SÃO PAULO, SP (FOLHAPRESS) – Após três anos falando em fraudes nas eleições e mais de um ano depois de dizer que poderia comprovar as acusações, Bolsonaro voltou atrás e admitiu que não tinha nenhuma prova, só indícios.
A reportagem consultou especialistas em áreas como economia, estatística e física, e todos foram categóricos em afirmar que as suposições levantadas por Bolsonaro sobre a apuração ter variado não fazem sentido.
Na live, Bolsonaro colocou sob suspeita os resultados da apuração de três pleitos. Um deles, do 2º turno de 2014, entre Dilma Rousseff (PT) e Aécio Neves (PSDB). Para ele, a queda de Aécio, que nos primeiros minutos da apuração tinha 67,7% dos votos, só pode ser explicada por fraude. Ele terminou com 48,36%.

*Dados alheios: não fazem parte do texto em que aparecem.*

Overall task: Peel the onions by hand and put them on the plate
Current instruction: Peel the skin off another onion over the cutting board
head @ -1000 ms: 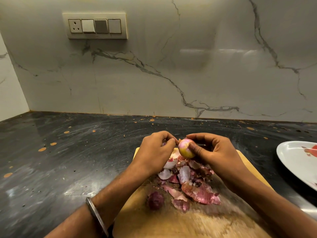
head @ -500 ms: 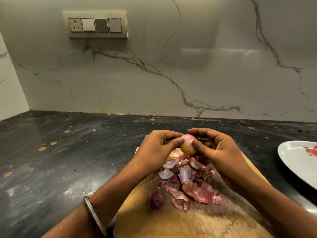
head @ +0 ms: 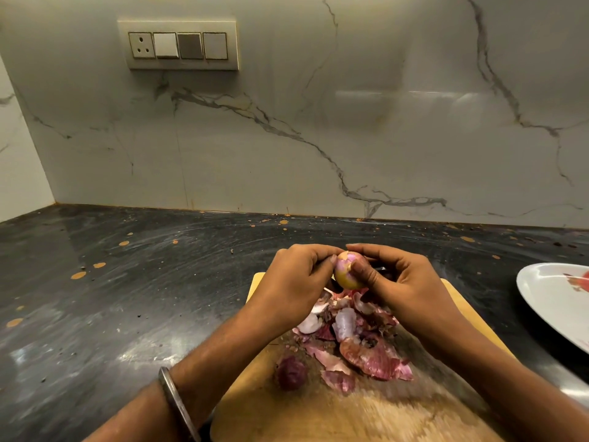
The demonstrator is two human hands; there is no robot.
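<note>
Both hands have lifted the onion (head: 348,271) a little higher above the cutting board (head: 334,416) since a second ago, and the right thumb has slid over its front. Left hand (head: 298,279) and right hand (head: 403,283) meet around the small onion, fingers curled onto it from either side, the left fingers (head: 322,250) pinching at its top edge and the right thumb pressed across its pale yellow and pink surface. It is held in the air over the far end of the board, touching neither wood nor peel. Below it on the board lies a heap of onion skins (head: 353,339) (pink, white and purple scraps), and nearer the person, just beside that heap, sits one dark purple unpeeled onion (head: 291,373). A white plate (head: 548,301) rests on the dark counter (head: 127,298) to the right of the board, apart from it and cut off by the frame edge. A metal bangle (head: 177,401) circles the left wrist, left of the board. On the marble wall beyond the board is a switch panel (head: 178,44).
</note>
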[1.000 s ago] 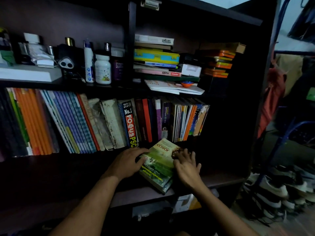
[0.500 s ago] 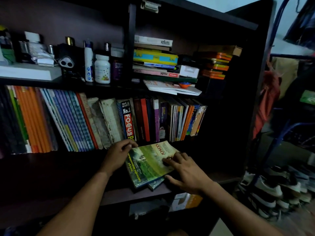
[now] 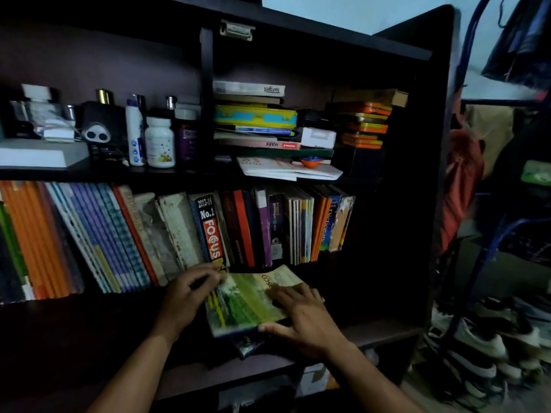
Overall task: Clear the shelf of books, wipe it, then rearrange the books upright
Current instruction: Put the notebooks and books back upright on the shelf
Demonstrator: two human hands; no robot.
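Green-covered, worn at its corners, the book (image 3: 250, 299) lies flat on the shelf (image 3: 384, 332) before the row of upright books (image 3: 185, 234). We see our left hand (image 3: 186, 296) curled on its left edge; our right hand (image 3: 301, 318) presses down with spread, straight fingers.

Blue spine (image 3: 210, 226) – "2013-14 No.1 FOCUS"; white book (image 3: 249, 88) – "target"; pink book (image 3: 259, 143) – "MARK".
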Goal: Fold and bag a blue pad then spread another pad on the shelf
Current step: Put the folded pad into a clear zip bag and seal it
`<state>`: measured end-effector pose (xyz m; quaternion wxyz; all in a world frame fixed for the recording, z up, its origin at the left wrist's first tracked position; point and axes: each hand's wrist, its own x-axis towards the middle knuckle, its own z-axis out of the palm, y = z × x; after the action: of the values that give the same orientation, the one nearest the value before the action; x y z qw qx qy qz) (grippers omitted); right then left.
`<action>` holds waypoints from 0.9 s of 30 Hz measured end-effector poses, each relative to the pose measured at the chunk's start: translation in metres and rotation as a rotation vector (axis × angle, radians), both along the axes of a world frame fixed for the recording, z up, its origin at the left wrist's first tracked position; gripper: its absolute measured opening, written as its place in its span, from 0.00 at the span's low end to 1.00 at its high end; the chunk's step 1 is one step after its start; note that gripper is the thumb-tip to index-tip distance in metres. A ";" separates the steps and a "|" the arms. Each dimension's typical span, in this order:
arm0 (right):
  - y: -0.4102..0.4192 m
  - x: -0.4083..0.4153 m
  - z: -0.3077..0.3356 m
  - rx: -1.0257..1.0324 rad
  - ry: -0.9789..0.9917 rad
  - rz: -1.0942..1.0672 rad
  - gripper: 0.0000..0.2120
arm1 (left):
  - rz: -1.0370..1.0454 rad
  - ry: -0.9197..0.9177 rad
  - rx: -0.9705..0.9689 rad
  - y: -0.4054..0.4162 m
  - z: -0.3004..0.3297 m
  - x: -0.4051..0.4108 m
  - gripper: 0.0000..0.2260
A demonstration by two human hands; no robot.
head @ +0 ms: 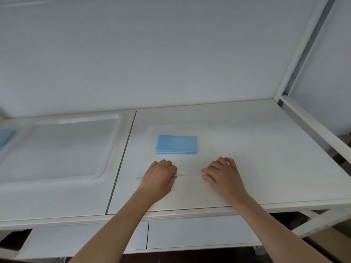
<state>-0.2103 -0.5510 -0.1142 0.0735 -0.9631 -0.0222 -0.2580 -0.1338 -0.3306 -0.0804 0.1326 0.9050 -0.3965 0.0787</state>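
Note:
A folded blue pad (pixel 176 144) lies flat inside a clear plastic bag (pixel 171 130) on the white shelf (pixel 266 149). The bag's near edge shows as a thin line just in front of the pad. My left hand (pixel 159 179) has its fingers curled and pinches that edge at its left part. My right hand (pixel 222 175) pinches the same edge further right between thumb and fingertips, with the other fingers arched over the bag. Both hands are a short way in front of the pad and do not touch it.
A large clear tray (pixel 110 141) sits on the shelf's left half, past a dark seam. Another blue pad (pixel 5 135) shows at the far left edge. A white frame post (pixel 296 54) rises at the right. White drawer fronts (pixel 199 232) are below the shelf.

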 end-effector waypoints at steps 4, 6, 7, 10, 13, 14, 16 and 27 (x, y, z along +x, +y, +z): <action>-0.001 0.000 -0.001 -0.006 -0.040 0.003 0.12 | -0.045 0.019 -0.022 -0.012 -0.001 -0.003 0.06; 0.001 0.001 0.002 -0.006 -0.048 -0.015 0.11 | -0.080 0.020 -0.016 -0.019 0.000 -0.005 0.02; 0.002 0.001 0.003 -0.003 -0.042 -0.027 0.09 | -0.089 0.020 -0.013 -0.022 0.000 -0.005 0.01; 0.003 0.001 0.002 0.012 -0.016 -0.025 0.06 | -0.087 0.017 -0.012 -0.024 -0.003 -0.004 0.03; -0.001 -0.003 0.001 0.073 0.043 -0.018 0.07 | -0.064 0.051 -0.037 -0.023 -0.003 -0.005 0.04; -0.005 -0.006 0.000 0.098 0.045 -0.015 0.07 | -0.061 0.061 -0.049 -0.022 -0.004 -0.005 0.04; -0.015 -0.012 -0.003 0.132 0.041 -0.018 0.13 | -0.054 0.091 -0.077 -0.018 -0.005 -0.005 0.04; -0.051 -0.018 0.003 0.330 0.056 0.055 0.12 | 0.162 0.249 -0.108 0.039 -0.006 0.016 0.15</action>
<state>-0.2281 -0.6021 -0.1114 0.2384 -0.9438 -0.0036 -0.2290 -0.1178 -0.2917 -0.0859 0.2223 0.9284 -0.2979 -0.0027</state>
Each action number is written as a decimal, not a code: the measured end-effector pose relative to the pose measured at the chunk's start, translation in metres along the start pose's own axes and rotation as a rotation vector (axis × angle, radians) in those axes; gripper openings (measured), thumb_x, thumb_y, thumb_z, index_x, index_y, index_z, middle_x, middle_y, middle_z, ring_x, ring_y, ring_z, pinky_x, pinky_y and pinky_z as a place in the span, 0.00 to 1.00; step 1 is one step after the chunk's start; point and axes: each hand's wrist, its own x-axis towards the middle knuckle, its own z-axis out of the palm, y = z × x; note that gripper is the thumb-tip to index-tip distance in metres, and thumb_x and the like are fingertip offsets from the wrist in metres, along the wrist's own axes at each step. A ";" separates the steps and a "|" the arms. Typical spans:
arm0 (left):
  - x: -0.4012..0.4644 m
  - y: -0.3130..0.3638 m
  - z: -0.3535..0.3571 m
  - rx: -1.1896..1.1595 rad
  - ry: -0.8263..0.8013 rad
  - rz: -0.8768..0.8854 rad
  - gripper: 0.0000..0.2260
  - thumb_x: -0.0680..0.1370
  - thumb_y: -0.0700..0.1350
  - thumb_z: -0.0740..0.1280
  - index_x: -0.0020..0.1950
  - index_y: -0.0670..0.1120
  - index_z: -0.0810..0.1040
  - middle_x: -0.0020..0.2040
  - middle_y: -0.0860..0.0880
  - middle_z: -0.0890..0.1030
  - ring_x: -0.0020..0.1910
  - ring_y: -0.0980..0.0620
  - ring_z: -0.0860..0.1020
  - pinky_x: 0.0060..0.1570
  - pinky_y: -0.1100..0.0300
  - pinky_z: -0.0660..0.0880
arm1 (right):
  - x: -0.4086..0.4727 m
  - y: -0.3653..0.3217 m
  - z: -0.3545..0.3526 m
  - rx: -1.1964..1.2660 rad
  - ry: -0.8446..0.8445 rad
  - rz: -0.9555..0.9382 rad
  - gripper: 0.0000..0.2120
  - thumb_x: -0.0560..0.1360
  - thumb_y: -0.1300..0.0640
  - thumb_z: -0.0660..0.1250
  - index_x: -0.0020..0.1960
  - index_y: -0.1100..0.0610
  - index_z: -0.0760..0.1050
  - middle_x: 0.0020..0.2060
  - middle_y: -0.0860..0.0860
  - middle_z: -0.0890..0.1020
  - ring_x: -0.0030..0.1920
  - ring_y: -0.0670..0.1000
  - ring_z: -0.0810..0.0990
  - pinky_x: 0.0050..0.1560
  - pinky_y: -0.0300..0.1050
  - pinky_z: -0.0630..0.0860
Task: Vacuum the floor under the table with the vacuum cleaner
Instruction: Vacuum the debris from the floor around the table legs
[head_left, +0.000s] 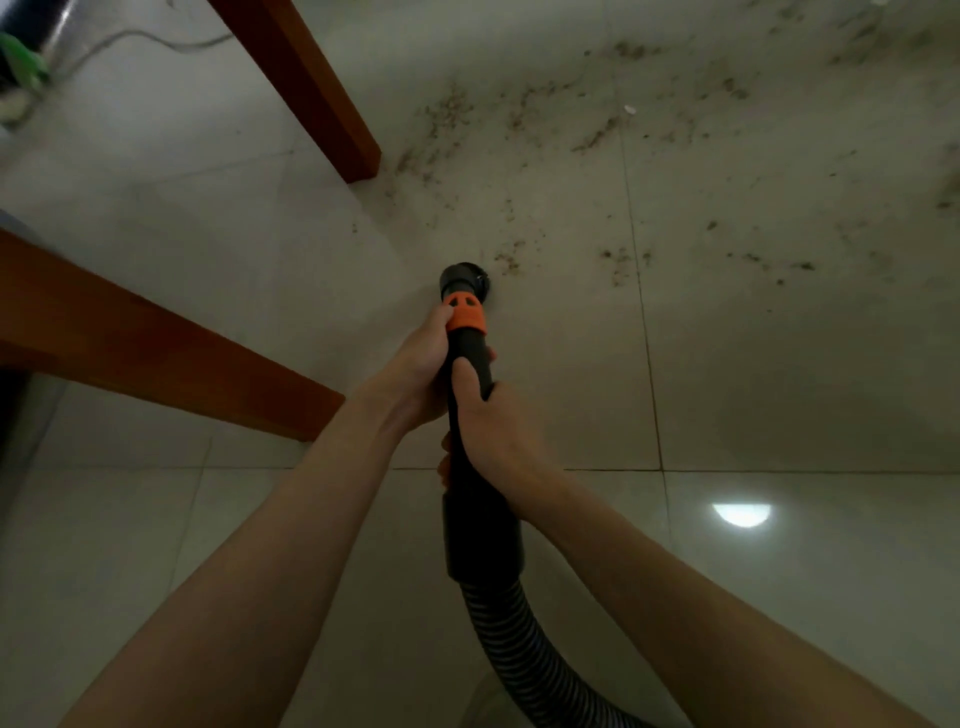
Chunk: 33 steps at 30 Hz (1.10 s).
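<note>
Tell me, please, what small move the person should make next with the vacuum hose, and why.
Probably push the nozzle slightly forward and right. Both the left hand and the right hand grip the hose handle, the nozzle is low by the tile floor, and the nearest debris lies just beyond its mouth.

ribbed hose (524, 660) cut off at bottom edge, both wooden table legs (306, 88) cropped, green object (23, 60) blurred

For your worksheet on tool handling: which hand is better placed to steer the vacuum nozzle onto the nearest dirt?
Left. The left hand grips nearest the nozzle; the right hand holds farther back.
</note>
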 end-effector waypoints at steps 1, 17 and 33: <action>0.003 0.002 0.001 0.016 0.001 -0.004 0.18 0.82 0.54 0.51 0.52 0.40 0.70 0.36 0.43 0.75 0.30 0.50 0.73 0.25 0.63 0.72 | 0.001 -0.002 -0.002 -0.015 -0.001 -0.013 0.20 0.81 0.43 0.53 0.48 0.61 0.69 0.30 0.53 0.75 0.23 0.49 0.75 0.27 0.41 0.75; 0.052 0.075 0.032 0.287 0.108 -0.007 0.23 0.82 0.57 0.52 0.47 0.39 0.73 0.35 0.44 0.76 0.29 0.51 0.74 0.29 0.61 0.72 | 0.070 -0.062 -0.013 0.108 -0.009 -0.062 0.20 0.82 0.46 0.52 0.56 0.63 0.69 0.36 0.57 0.77 0.26 0.53 0.77 0.30 0.44 0.77; 0.026 0.035 0.021 0.278 0.071 -0.056 0.23 0.82 0.58 0.51 0.52 0.39 0.72 0.38 0.43 0.76 0.34 0.49 0.74 0.36 0.57 0.72 | 0.032 -0.025 -0.010 0.100 -0.013 -0.023 0.24 0.82 0.43 0.50 0.57 0.64 0.70 0.34 0.55 0.76 0.23 0.49 0.76 0.25 0.38 0.74</action>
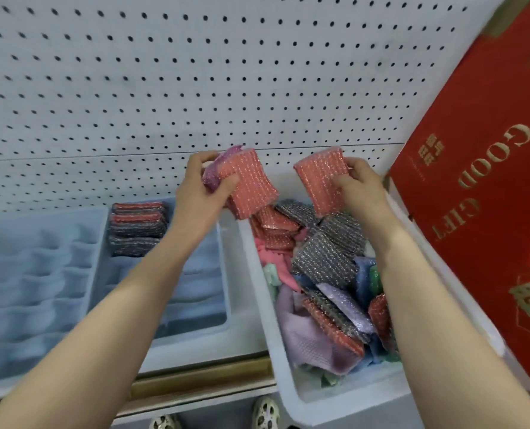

Bolsonaro usou também a variação de seus percentuais durante a apuração do 1º turno em 2018 como indicativo de fraude. Ele chegou a ter 49% dos votos quando as parciais começaram a ser divulgadas, por volta das 19h. Ele terminou com 46,03% dos votos.
Já no 1º turno da disputa para a Prefeitura de São Paulo, em 2020, ele considera indicativo de fraude que os percentuais de cada candidato durante o início da apuração eram praticamente os mesmos que os resultados finais.
Claudia Eirado, doutoranda em economia e mestre em estatística e probabilidade pela UnB (Universidade de Brasília), dá um exemplo de como retratos da apuração não representam o total da amostra.
Ela pede para se considerar um saco com 100 bolas, sendo metade (50%) das bolas verdes e a outra metade vermelha. Se uma pessoa tirar dez bolas do saco e, dessa amostra, seis bolas (60%) forem verdes e quatro (40%) vermelhas, explica que não é possível dizer que 60% das bolas do grupo total são verdes.
“Não se pode inferir, a partir da primeira amostra, que existem 60 bolas verdes e 40 bolas vermelhas. Esse raciocínio é falso”, diz. “Um candidato sair na frente não significa que o resultado está consolidado. Se fosse assim, nem seria necessário apurar todos os votos.”
A variação nesses percentuais ao longo da apuração não indica fraudes ou irregularidades e ocorre principalmente pela variação no fluxo de envio de dados –o Brasil é um país continental– e também pela diversidade de perfil de votação nas regiões do país.
Manoel Galdino, cientista de dados com formação em economia e doutorado em ciência política pela USP, explica que Bolsonaro desconsidera o contexto e os demais dados para fortalecer sua narrativa.
“Se você já tem uma teoria em que acredita e a única coisa que quer é procurar na realidade fatos que pareçam corroborar a teoria, você vai achar”, afirma. “Mas não é assim que se testa uma teoria. Você faz um teste em que aleatoriza, faz uma análise rigorosa dos dados e vai ver que não funciona.”
“Ele pega, por exemplo, o momento em que ele [Bolsonaro] está na frente e que o Sudeste tem pouco mais de 10% dos votos [apurados], mas por que ele não pegou o momento quando tinha 20% das urnas apuradas ou 1% das urnas apuradas, em que o Haddad estaria um pouquinho à frente?”.
De acordo com o estatístico Gauss Cordeiro, professor da UFPE (Universidade Federal de Pernambuco), a variação da apuração oscila não só a depender de quão acirrada é a disputa, mas também a depender das diferenças entre regiões.